WORK ORDER: From the data below, return all lines holding the string "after".

Stored items from a collection:

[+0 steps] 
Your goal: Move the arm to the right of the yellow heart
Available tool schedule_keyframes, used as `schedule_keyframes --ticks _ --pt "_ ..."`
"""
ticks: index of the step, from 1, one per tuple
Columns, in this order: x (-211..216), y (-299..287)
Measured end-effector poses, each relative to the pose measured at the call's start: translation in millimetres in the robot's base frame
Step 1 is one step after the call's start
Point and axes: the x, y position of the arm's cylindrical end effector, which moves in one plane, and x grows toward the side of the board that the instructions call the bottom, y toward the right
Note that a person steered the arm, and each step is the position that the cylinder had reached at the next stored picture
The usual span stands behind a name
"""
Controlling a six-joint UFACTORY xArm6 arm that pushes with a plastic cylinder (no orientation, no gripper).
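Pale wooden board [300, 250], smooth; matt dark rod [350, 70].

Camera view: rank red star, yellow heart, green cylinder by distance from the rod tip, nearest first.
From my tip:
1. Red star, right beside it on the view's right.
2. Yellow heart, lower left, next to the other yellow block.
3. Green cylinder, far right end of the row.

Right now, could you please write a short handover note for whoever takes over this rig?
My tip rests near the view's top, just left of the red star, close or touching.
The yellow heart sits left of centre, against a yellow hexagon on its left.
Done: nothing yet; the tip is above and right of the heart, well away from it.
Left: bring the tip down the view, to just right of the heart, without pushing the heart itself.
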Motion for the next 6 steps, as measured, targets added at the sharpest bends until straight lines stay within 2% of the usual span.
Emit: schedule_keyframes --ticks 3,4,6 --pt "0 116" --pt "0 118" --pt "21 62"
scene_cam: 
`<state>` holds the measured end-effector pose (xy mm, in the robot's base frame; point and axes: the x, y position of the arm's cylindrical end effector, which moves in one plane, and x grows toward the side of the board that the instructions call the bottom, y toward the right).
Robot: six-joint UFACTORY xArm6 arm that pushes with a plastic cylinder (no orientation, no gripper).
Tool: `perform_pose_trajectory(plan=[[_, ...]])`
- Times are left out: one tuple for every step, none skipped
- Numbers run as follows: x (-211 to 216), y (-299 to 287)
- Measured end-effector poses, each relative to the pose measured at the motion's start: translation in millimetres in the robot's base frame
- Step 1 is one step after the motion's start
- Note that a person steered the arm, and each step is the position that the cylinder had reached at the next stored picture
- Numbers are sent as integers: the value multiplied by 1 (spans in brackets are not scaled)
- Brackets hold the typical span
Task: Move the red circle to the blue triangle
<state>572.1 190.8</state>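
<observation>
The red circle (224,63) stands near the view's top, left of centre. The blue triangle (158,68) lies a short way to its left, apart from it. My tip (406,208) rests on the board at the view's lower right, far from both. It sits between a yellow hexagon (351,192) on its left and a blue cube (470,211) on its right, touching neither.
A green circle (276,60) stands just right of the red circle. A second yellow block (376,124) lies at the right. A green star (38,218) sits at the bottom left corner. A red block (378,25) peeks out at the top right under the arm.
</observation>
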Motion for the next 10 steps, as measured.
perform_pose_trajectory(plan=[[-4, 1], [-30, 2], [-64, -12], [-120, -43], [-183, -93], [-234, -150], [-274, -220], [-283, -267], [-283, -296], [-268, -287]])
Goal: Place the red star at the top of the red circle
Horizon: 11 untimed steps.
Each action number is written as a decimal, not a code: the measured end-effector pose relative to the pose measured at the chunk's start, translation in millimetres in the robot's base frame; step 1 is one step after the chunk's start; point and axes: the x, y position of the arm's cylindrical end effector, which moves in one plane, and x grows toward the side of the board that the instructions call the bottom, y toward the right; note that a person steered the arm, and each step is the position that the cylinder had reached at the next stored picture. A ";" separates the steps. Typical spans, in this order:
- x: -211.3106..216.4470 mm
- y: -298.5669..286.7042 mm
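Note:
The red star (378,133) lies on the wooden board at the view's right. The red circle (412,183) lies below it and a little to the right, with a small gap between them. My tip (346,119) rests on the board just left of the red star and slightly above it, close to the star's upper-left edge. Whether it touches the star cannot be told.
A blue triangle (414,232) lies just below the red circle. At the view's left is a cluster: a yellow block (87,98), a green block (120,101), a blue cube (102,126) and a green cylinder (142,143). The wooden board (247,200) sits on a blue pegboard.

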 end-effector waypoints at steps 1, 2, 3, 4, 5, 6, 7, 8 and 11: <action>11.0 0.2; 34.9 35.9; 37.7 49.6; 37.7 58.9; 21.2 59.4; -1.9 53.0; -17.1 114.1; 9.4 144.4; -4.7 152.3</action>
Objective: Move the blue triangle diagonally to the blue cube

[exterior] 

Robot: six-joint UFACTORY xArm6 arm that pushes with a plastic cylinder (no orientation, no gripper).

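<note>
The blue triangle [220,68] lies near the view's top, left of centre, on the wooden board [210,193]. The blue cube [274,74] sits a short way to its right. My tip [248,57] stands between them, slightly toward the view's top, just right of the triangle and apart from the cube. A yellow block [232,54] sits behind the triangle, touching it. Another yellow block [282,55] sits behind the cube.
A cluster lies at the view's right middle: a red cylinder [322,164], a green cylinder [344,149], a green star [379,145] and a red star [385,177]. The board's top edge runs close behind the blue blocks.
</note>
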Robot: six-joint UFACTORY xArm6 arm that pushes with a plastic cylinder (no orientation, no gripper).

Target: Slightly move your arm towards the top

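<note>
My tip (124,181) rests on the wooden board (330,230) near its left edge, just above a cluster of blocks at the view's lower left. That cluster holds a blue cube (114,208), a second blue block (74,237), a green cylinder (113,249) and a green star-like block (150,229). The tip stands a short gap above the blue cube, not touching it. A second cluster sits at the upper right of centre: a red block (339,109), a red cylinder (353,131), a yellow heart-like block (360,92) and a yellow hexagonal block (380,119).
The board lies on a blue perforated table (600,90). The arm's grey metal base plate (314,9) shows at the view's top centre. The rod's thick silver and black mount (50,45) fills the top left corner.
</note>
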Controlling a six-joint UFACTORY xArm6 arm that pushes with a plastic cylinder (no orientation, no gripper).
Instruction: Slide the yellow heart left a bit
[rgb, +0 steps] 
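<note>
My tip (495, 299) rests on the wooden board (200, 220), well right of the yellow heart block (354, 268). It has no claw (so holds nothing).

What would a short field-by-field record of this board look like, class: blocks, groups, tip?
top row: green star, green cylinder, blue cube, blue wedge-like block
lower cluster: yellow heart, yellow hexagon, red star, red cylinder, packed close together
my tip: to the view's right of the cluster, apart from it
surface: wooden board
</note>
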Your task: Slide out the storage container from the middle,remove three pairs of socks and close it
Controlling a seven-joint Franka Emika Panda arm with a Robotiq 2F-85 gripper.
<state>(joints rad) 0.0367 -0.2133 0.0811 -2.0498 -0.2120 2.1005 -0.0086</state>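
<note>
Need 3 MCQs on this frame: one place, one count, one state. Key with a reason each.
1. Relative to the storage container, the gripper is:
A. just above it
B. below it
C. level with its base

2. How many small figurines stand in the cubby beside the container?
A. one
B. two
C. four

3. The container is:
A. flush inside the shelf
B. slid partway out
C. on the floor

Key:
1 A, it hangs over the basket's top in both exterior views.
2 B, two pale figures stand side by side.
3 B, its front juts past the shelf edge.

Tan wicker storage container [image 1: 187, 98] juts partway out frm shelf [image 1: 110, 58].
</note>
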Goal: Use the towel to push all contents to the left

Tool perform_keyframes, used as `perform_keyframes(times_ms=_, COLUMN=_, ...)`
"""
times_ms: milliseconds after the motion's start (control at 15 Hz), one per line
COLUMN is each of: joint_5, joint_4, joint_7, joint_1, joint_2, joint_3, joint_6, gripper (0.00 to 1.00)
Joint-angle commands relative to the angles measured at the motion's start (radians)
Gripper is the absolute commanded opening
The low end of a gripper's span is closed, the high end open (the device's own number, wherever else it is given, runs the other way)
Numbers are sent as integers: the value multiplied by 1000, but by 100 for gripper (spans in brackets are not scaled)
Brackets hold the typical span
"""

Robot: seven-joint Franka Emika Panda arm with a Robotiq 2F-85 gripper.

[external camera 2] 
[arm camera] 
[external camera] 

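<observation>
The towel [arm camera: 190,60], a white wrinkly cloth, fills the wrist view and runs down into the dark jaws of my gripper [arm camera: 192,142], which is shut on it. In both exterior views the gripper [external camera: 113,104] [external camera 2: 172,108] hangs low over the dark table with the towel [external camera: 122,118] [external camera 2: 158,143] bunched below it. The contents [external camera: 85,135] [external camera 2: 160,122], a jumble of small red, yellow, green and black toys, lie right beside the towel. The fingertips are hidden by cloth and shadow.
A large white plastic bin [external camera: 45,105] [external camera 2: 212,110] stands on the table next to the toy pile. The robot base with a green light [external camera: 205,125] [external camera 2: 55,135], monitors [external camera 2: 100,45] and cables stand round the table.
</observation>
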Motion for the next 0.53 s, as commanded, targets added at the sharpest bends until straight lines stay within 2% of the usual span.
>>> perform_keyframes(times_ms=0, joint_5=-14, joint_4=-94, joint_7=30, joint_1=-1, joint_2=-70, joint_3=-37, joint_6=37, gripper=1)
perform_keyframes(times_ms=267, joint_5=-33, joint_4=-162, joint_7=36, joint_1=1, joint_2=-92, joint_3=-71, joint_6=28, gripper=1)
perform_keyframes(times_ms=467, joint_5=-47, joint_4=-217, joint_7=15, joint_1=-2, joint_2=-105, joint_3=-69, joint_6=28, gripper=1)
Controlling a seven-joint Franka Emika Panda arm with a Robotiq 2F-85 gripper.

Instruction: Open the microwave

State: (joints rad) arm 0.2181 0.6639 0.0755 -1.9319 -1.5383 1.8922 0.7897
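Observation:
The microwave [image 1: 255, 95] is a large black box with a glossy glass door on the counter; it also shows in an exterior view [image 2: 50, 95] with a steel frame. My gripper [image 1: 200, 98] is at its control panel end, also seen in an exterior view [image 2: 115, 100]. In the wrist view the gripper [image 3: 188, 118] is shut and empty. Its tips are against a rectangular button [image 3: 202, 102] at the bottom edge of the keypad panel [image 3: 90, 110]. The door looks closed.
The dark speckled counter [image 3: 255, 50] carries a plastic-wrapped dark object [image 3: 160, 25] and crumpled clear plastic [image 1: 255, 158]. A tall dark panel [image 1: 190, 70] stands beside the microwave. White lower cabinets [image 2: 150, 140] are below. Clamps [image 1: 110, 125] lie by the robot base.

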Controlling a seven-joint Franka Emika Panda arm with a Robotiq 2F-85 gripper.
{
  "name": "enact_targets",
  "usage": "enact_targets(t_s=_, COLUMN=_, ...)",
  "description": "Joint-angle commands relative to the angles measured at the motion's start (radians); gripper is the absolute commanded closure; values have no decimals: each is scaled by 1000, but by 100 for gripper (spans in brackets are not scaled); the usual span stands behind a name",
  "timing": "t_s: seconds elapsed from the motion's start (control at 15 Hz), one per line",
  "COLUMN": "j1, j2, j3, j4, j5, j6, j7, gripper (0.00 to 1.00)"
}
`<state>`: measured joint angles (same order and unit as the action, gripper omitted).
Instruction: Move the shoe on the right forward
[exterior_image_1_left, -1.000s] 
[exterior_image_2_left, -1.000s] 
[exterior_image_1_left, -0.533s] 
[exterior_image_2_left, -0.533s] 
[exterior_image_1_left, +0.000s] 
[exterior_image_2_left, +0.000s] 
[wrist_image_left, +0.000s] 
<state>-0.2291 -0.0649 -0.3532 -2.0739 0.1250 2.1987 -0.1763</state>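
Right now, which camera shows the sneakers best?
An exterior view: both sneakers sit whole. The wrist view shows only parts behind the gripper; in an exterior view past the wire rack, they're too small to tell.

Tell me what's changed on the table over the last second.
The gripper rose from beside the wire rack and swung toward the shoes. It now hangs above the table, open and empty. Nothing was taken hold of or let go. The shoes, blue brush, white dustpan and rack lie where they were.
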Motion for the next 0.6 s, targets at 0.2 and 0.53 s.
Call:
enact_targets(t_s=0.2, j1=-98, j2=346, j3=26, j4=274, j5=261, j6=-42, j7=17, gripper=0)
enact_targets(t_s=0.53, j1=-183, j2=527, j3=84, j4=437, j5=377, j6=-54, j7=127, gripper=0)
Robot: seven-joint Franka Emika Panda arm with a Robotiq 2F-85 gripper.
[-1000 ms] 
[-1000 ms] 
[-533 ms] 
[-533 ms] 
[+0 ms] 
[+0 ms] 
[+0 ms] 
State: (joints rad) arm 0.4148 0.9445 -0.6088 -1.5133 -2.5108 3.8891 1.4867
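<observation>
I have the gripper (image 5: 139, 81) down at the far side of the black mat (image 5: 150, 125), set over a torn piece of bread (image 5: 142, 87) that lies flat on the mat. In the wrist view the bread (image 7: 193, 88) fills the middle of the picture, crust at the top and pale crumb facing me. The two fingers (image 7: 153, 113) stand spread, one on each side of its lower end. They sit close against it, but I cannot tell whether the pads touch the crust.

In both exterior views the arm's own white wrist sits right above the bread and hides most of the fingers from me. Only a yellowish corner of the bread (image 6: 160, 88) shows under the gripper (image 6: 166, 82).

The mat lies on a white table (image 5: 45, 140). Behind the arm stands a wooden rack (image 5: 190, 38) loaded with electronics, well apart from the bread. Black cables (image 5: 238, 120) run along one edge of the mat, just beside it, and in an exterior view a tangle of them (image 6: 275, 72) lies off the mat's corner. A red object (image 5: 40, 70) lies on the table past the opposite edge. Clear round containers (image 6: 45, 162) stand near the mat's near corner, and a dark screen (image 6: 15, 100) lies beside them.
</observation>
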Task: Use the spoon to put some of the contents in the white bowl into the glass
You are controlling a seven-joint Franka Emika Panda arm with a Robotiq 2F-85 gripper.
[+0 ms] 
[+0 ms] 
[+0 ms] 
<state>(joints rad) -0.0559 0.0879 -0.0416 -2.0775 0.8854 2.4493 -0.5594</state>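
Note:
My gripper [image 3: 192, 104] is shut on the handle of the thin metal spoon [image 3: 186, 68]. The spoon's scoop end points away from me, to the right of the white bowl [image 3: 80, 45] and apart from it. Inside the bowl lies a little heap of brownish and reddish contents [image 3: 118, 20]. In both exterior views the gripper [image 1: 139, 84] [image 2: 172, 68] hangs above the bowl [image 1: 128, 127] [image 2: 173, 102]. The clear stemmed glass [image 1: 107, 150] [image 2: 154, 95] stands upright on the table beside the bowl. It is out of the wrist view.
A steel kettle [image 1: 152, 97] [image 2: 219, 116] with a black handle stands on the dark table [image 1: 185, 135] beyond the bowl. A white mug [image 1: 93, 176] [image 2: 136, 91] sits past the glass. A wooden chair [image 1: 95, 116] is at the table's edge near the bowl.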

WRITTEN SOLUTION:
Step 1 is one step after the call's start
- Step 1 is one step after the motion's start
Each action number is written as a decimal, not a code: the measured end-effector pose relative to the pose measured at the chunk's start, translation in millimetres in the robot's base frame; step 1 is one step after the chunk's start; point and axes: the x, y position of the arm's cylindrical end effector, which moves in one plane, and x grows toward the side of the board that the instructions call the bottom, y toward the right; note that a person steered the arm, and each step is the position that the cylinder had reached at the next stored picture. A ";" separates the steps. Typical spans, in this order:
times_ms: milliseconds after the motion's start (control at 15 Hz), one per line

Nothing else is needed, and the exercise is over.